Identification of lysozyme in Venetin-1 nanoparticle from the coelomic fluid of the earthworm Dendrobaena veneta

Marta Julia Fiołka^1*Magdalena Dryglewska²Kinga Lewtak¹Michał Rawski³Tomasz Buchwald⁴Ewa Skwarek¹Sachin Kote⁵Jakub Faktor⁵Weronika Ścibek-Rejmontowska⁵Paulina Czaplewska⁵Wojciech Kaźmierski⁶

• ¹Uniwersytet Marii Curie-Sklodowskiej, Lublin, Poland
• ²Uniwersytet Medyczny w Lublinie, Lublin, Poland
• ³Uniwersytet Jagiellonski w Krakowie, Kraków, Poland
• ⁴Politechnika Poznanska, Poznań, Poland
• ⁵Uniwersytet Gdanski, Gdańsk, Poland
• ⁶Bruker Polska Sp. z o.o., Poznań, Poland

In the present study, lysozyme was analyzed in the nanoparticle Venetin-1 obtained from the coelomic fluid (CF) of the earthworm Dendrobaena veneta. Venetin-1 is a protein-polysaccharide complex and has proven anti-cancer (non-small lung cancer, colon cancer, cervical cancer), antifungal and immunostimulating properties.
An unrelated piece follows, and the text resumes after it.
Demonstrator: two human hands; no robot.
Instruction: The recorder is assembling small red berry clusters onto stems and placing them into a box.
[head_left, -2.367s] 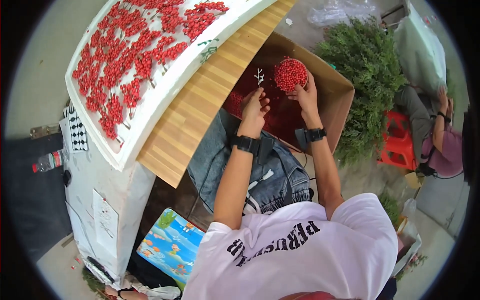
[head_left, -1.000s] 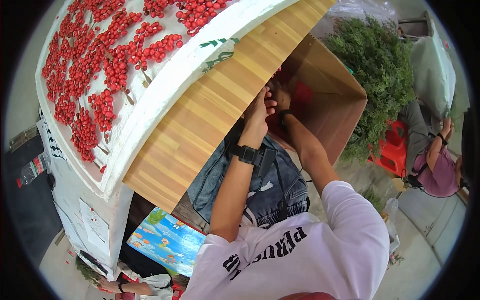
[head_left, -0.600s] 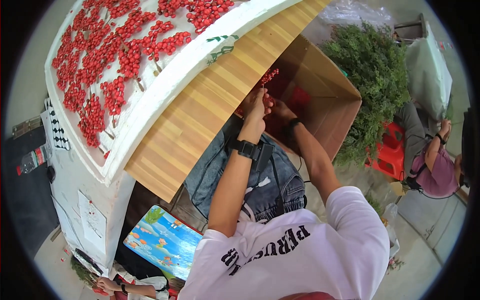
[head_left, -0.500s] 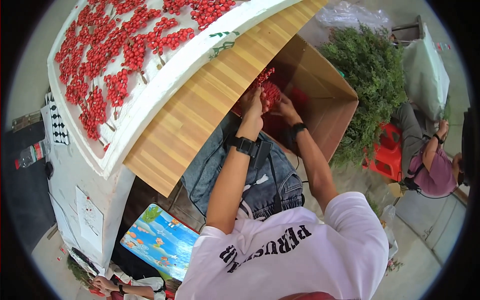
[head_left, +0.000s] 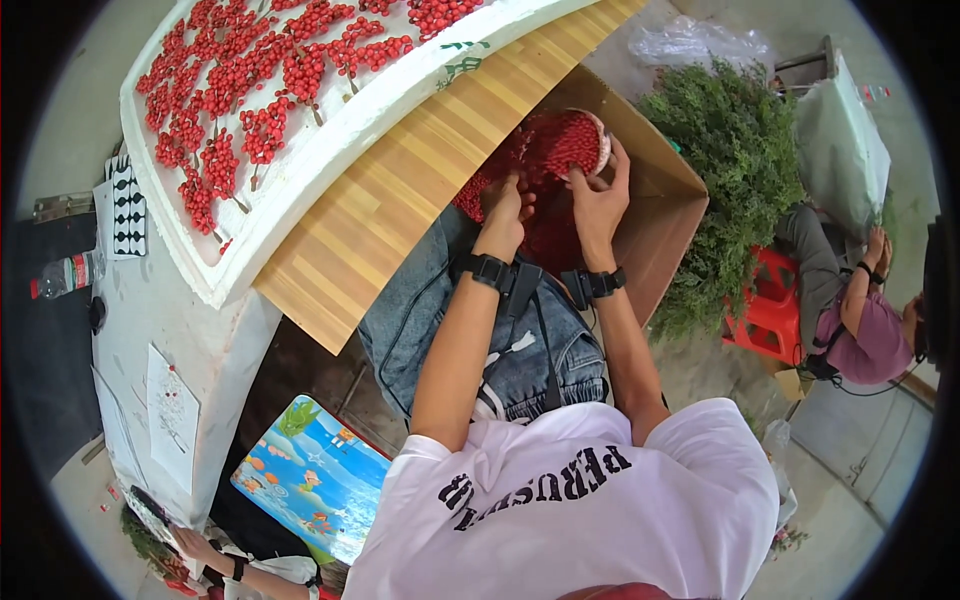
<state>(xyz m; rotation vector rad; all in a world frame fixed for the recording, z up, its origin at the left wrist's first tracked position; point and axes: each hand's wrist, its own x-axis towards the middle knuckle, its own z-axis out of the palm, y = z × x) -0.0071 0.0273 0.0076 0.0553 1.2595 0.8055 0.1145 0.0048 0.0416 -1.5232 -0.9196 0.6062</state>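
Both hands came back up out of the cardboard box (head_left: 660, 210), right hand (head_left: 598, 195) now clamped on the red berry bunch (head_left: 565, 145) up top, left hand (head_left: 505, 205) just beside it, fingers curled into loose berries.

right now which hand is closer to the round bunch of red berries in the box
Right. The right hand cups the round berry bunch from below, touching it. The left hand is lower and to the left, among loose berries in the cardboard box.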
The lysozyme-type activity in this compound was significantly higher than in the crude CF. The analysis showed the highest concentration of lysozyme recognized by antibodies directed against human lysozyme is in the fraction containing compounds with a mass above 100 kDa and in the preparation obtained using a cut-off point of 6-8 kDa. Raman analysis showed a significant similarity of the protein part of Venetin-1 and EWL. FTIR analyses confirmed that the preparation obtained under these conditions showed high similarity to egg white lysozyme (EWL). Cryo-EM studies revealed the structure of the tested nanoparticle containing both lysozyme and lysenin fragments. Immunoblotting using antibodies directed against human lysozyme revealed proteins of mass 11, 33, 44, 88 and 132 kDa recognized in Venetin-1. Proteomic analyses confirmed the presence of these proteins and similarity to human lysozyme. These observations suggest the presence of polymeric forms of lysozyme in the tested complex, and zeta potential analysis revealed properties of the nanoparticle that predispose it to use in medicine.